Baca juga: 5 Hal Kurang Berfaedah dalam Persiapan Pernikahan
“Setiap hari pasti panik karena enggak tahu seminggu ke depan bakal ada kebijakan baru apa. Aku juga kasihan sama orang tuaku yang khawatir ada perubahan mendadak mendekati hari H karena kebijakan baru,” tambah Anita.
Buat sebagian besar masyarakat Indonesia, pernikahan memang bukan sekadar acara atau perayaan resminya hubungan dua orang di mata negara dan agama. Ada serentetan fungsi lain yang mengikutinya, seperti fungsi silaturahmi antar keluarga, reuni antar teman dan mitra kerja, sampai pamer gengsi keluarga. Makanya, pernikahan dua orang jadi terlihat milik banyak orang, bukan sekadar milik kedua mempelainya. Tak sedikit yang berlomba-lomba membuat resepsi pernikahan mewah, lengkap dengan upacara adat, katering mahal, dan dekorasi glamor, demi menunjukkan status sosial dan ekonomi keluarga.
Tapi tanpa tamu undangan, kemewahan itu tentu jadi sia-sia. Makanya, ketika pemerintah melarang perkumpulan yang menghadirkan banyak orang akibat pandemi COVID-19, banyak acara pernikahan yang terpaksa mengalami perubahan drastis.
Di satu sisi, ini bisa menjadi kesempatan emas bagi orang-orang yang ingin menikah murah dan anti-ribet, tapi dilarang oleh keluarga. Mereka jadi bisa mengadakan pernikahan impiannya tanpa harus takut digunjingkan tetangga dan keluarga, seperti yang dialami Anita.
“Biasanya kan kalau menikah yang ribet itu orang tua. Anaknya pingin yang biasa aja, tapi mama papa punya keinginan begini-begitu. Karena sekarang lagi pandemi, orang tua juga pasti nerima aja, karena memang keadaannya yang enggak bisa,” tambahnya.
Anita mengaku lega karena bisa menghemat lebih banyak uang.
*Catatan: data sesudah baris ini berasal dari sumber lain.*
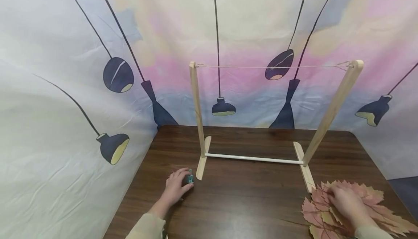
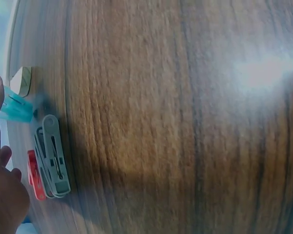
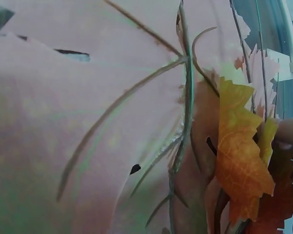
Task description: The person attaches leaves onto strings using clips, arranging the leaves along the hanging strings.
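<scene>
On the table's left side my left hand pinches a teal clothespin between thumb and fingers. Grey clothespins and a red clothespin lie just beneath that hand in the left wrist view. At the right, a pile of artificial maple leaves, pink and yellowish with thin stems, is spread on the table. My right hand reaches into this pile, its fingertips gripping at a leaf. An orange-yellow leaf shows right beside those fingers in the right wrist view.
A wooden frame stands mid-table, with a left post, a right post and a white rod low between them. A thin string spans the post tops. Behind the dark wooden table hangs a lamp-printed cloth.
</scene>
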`<state>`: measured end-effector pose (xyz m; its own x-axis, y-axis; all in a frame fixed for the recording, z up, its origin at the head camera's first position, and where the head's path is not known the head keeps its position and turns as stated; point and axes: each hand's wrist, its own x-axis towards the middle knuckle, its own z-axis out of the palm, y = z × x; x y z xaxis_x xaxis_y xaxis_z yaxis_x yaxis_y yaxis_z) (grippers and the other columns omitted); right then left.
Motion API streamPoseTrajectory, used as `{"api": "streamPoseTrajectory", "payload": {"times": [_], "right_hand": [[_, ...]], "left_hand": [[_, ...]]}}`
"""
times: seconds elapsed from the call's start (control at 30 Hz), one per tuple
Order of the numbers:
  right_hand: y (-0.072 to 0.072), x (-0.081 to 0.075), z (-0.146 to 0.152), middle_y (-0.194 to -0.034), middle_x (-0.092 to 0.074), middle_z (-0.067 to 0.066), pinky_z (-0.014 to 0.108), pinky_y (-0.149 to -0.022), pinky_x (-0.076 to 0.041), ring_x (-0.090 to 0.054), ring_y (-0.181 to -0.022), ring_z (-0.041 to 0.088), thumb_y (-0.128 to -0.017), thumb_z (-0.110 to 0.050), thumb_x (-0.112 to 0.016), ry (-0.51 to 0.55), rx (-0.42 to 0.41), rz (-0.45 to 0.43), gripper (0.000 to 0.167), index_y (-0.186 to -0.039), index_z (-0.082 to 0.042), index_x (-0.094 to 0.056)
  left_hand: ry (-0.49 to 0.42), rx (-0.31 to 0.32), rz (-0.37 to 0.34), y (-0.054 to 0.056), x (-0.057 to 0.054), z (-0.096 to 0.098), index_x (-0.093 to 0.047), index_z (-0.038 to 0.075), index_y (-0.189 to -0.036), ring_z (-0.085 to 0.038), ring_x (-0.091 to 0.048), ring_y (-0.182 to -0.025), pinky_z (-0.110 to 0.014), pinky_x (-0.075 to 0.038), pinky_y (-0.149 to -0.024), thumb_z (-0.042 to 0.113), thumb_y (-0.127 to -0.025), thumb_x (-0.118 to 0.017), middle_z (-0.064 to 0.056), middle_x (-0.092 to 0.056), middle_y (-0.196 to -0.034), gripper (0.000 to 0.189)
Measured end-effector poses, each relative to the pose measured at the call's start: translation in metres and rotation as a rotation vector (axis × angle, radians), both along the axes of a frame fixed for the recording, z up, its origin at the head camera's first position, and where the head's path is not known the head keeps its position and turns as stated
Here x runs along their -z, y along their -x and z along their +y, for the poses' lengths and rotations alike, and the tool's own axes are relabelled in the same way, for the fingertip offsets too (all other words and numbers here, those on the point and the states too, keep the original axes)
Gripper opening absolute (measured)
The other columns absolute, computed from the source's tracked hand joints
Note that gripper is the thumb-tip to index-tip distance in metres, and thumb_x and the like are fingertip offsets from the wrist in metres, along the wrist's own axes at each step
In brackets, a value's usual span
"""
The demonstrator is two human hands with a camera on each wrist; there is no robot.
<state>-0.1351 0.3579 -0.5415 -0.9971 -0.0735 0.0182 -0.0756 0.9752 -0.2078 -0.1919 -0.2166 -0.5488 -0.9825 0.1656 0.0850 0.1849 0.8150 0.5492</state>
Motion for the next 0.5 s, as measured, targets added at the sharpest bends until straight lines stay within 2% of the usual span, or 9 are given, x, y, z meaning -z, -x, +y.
{"api": "streamPoseTrajectory", "payload": {"times": [0.17, 0.3, 0.5], "right_hand": [[-0.001, 0.0021, 0.0039, -0.079, -0.061, 0.008, 0.054, -0.073, -0.043, -0.058, -0.079, 0.036, -0.077, -0.003, -0.069, -0.005, -0.037, -0.018, 0.004, -0.079, -0.005, -0.066], [-0.0021, 0.0029, 0.0034, -0.078, -0.06, 0.005, 0.053, -0.072, -0.044, -0.059, -0.077, 0.034, -0.077, -0.002, -0.068, 0.0, -0.037, -0.009, 0.004, -0.077, -0.006, -0.065], [-0.0021, 0.005, 0.0019, -0.076, -0.06, 0.003, 0.052, -0.069, -0.045, -0.059, -0.073, 0.03, -0.077, -0.001, -0.068, -0.011, -0.047, 0.042, 0.007, -0.073, -0.007, -0.065]], "left_hand": [[-0.014, -0.02, 0.004, -0.0007, -0.0016, 0.005, -0.059, 0.014, -0.115, -0.037, -0.039, -0.122, -0.064, -0.023, -0.096, 0.026, -0.082, -0.072, -0.006, -0.047, -0.137, 0.037], [-0.029, -0.04, 0.009, -0.0001, -0.0029, 0.0074, -0.059, 0.014, -0.113, -0.037, -0.036, -0.124, -0.068, -0.018, -0.097, 0.025, -0.083, -0.07, -0.006, -0.045, -0.139, 0.034], [-0.065, -0.053, 0.018, -0.0009, -0.0044, 0.0094, -0.058, 0.013, -0.112, -0.036, -0.037, -0.122, -0.063, -0.023, -0.096, 0.024, -0.083, -0.071, -0.006, -0.047, -0.137, 0.034]]}}
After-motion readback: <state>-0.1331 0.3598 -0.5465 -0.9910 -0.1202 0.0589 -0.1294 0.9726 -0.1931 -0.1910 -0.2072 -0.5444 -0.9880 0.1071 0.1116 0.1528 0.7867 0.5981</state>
Ia beruntung baru membayar 30 persen uang muka gedung, dan wedding organizer pilihannya fleksibel dalam melakukan penyesuaian budget maupun konsep acara.
Baca juga: Menikah Tapi Tetap Bebas, Bagaimana Caranya?
“Sukanya dari menikah saat pandemi ini jadi bisa lebih hemat. Apalagi kebutuhan setelah menikah nanti jauh lebih banyak ketimbang kebutuhan sebelum menikah,” katanya.
Sayangnya bagi Naddya, ia malah harus menambah pengeluaran untuk persiapan akad nikah yang baru. Padahal, sebenarnya, seluruh persiapan acara akad dan resepsi pernikahannya sudah selesai.
“Karena enggak boleh adain nikahan di gedung, aku jadinya menyusun rencana lagi untuk akad di rumah tanpa bantuan wedding organizer. Cari dekorasi dan katering baru. Bukannya hemat, budget malah jadi nambah lagi untuk akad terpisah ini,” kata Naddya, yang saat ini bekerja sebagai karyawan swasta.
Selain pengeluaran yang bertambah, Naddya juga harus menghadapi tantangan birokrasi di Kantor Urusan Agama (KUA). Banyak protokol yang harus diikuti, serta ketidakjelasan ketentuan dan administrasi.
“Dua minggu sebelum acara akad pun aku masih belum dapat kejelasan akan menikah di KUA atau bisa menikah di rumah. Karena, katanya, enggak boleh menikah di rumah selama bulan April-Mei,” kata Naddya.
“Beberapa hari sebelum acara, penghulu masih nanya, ‘Kenapa nikahnya enggak di masjid aja?’. Setelah dijelaskan kalau aku dan keluarga udah menyiapkan semuanya di rumah, akhirnya dilaksanakanlah akad di rumah dengan mengikuti semua protokol. Penghulunya bawa termometer tembak. Di dalam rumah cuma boleh ada delapan orang, yaitu dua orang saksi, empat orang tua, mempelai laki-laki, penghulu, dan aku,” tambahnya.